Für die Spezialisten kommen nun die sechs wichtigsten Wochen des Jahres. In Flandern werden in diesem Zeitraum eine ganze Reihe harter Eintagesrennen über tückische Kopfsteinpflaster-Passagen und giftige Anstiege ausgetragen. Die Tour des Flandres (31. März) bildet den Höhepunkt. Eine Woche später steht Paris-Roubaix an. Anschließend wird Bilanz gezogen.
Heute führt die Strecke über 202,2 Kilometer von Gent nach Ninove. Sie hat alle Zutaten, die ein Frühjahrsklassiker benötigt: Neun Kopfsteinpflaster-Passagen und zwölf Anstiege sind zu meistern. Das Finale wird knapp 60 Kilometer vor dem Ziel eingeläutet. Morgen stehen 196,4 Kilometer auf dem Menü der Teilnehmer. Das Terrain weist zwar 13 Anstiege auf, ist dennoch weniger anspruchsvoll, auch weil die letzten 50 Kilometer recht flach sind.
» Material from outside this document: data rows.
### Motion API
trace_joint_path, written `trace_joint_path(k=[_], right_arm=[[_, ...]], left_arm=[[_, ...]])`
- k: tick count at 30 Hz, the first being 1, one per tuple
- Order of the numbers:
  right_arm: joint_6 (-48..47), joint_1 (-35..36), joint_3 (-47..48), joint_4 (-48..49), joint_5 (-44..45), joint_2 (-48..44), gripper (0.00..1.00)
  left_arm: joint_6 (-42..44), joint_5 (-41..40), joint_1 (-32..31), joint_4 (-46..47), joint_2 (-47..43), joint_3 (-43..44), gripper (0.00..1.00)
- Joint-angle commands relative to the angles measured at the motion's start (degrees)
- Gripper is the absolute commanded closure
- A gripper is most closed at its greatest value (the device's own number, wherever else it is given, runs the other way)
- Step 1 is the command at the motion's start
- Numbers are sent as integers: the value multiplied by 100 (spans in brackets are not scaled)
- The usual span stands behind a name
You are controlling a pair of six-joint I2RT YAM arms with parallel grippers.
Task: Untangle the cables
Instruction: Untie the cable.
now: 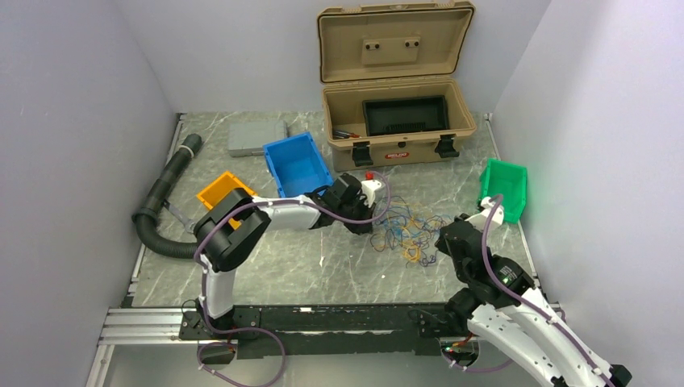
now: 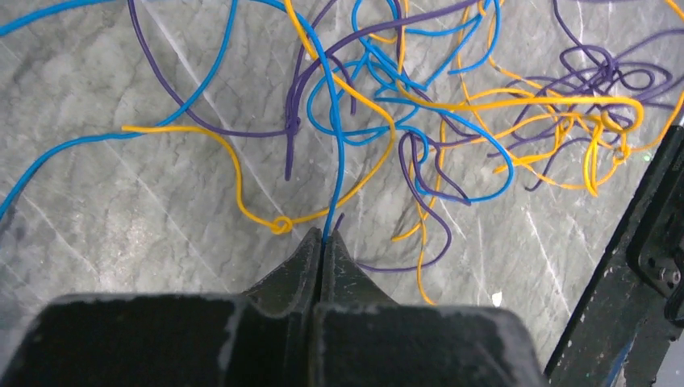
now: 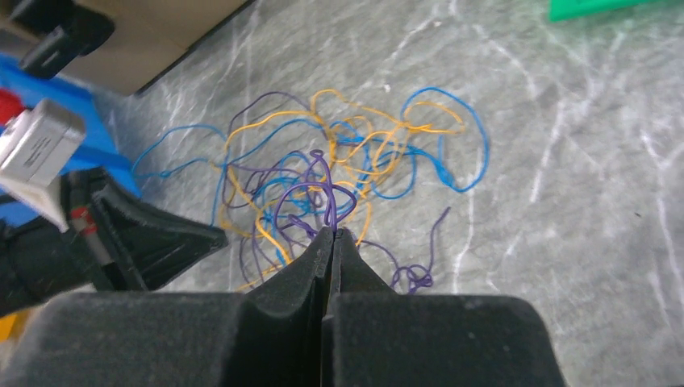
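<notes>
The cables (image 1: 407, 230) lie as a loose tangle of thin blue, purple, yellow and orange strands on the marble tabletop between my two arms. My left gripper (image 2: 324, 235) is shut on a blue cable (image 2: 338, 145) that runs straight up from its tips into the tangle; in the top view the left gripper (image 1: 373, 224) sits at the tangle's left edge. My right gripper (image 3: 333, 231) is shut on a purple cable (image 3: 323, 181) looping out of its tips; from above the right gripper (image 1: 446, 239) is at the tangle's right edge.
An open tan case (image 1: 397, 113) stands at the back. A blue bin (image 1: 296, 164), an orange bin (image 1: 219, 192) and a grey box (image 1: 256, 137) are back left, a green bin (image 1: 505, 188) at the right, a black corrugated hose (image 1: 165, 193) along the left.
</notes>
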Motion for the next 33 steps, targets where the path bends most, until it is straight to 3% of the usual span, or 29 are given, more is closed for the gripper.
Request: trace_joint_path(k=[1, 3, 6, 8, 10, 11, 14, 16, 24, 33], right_arm=[[1124, -8, 458, -931, 985, 63, 99], [1606, -6, 537, -1302, 1229, 169, 97], [1470, -7, 540, -1255, 1124, 413, 96], [1034, -4, 445, -882, 774, 532, 94], [-38, -5, 298, -49, -143, 573, 88], [-418, -5, 228, 369, -681, 566, 78], [-1271, 3, -4, 1522, -2111, 506, 31], [-1601, -5, -70, 1901, -2683, 523, 18], [-1958, -1, -105, 2681, -3329, 1535, 16], [-2121, -12, -1363, 5449, -3407, 2128, 30]], left_arm=[[258, 19, 17, 508, -890, -437, 100], [152, -61, 40, 689, -1628, -852, 100], [-235, 57, 50, 507, -2675, -1195, 100], [-428, -33, 53, 131, -3137, -1180, 100], [-427, -222, 63, -320, -3405, -1043, 100], [-379, -262, 65, -516, -3465, -948, 100], [-208, -191, 69, -1034, -3479, -550, 100], [-134, -97, 69, -1252, -3468, -355, 100], [-228, -29, 69, -1233, -3536, -248, 100], [-418, -20, 68, -1117, -3618, -307, 100]])
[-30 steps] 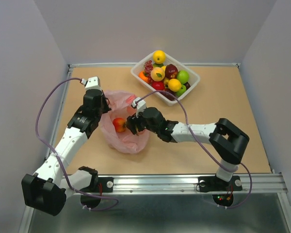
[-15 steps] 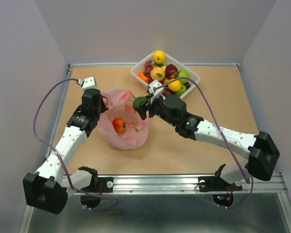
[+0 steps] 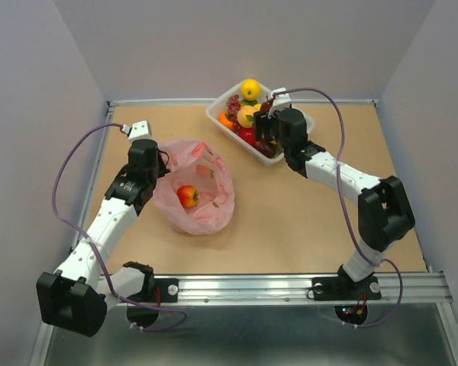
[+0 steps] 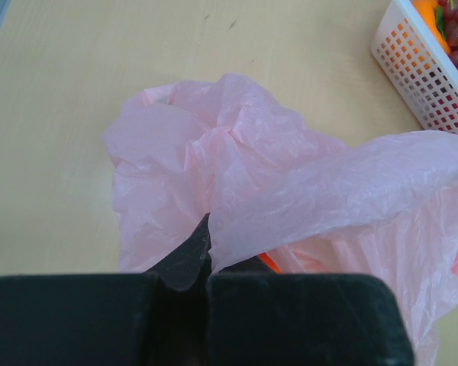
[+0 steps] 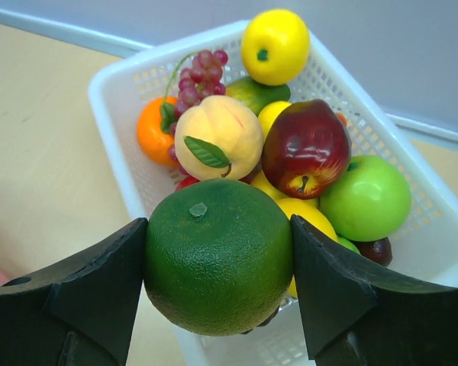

Auf der flämischen Bühne wird an beiden Tagen das Stück „Wer hat Angst vor Visma-Lease a Bike?“aufgeführt. Die jeweils sieben Fahrer des niederländischen Teams bekleiden die Rollen der Hauptcharaktere und Topfavoriten. Das Aufgebot beeindruckt: Dylan van Baarle (NL), Wout van Aert (B), Christophe Laporte (F), Tiesj Benoot (B) und Jan Tratnik (SLO) können alle gewinnen. Hinzu kommen Matteo Jorgenson (USA) und Edoardo Affini (I).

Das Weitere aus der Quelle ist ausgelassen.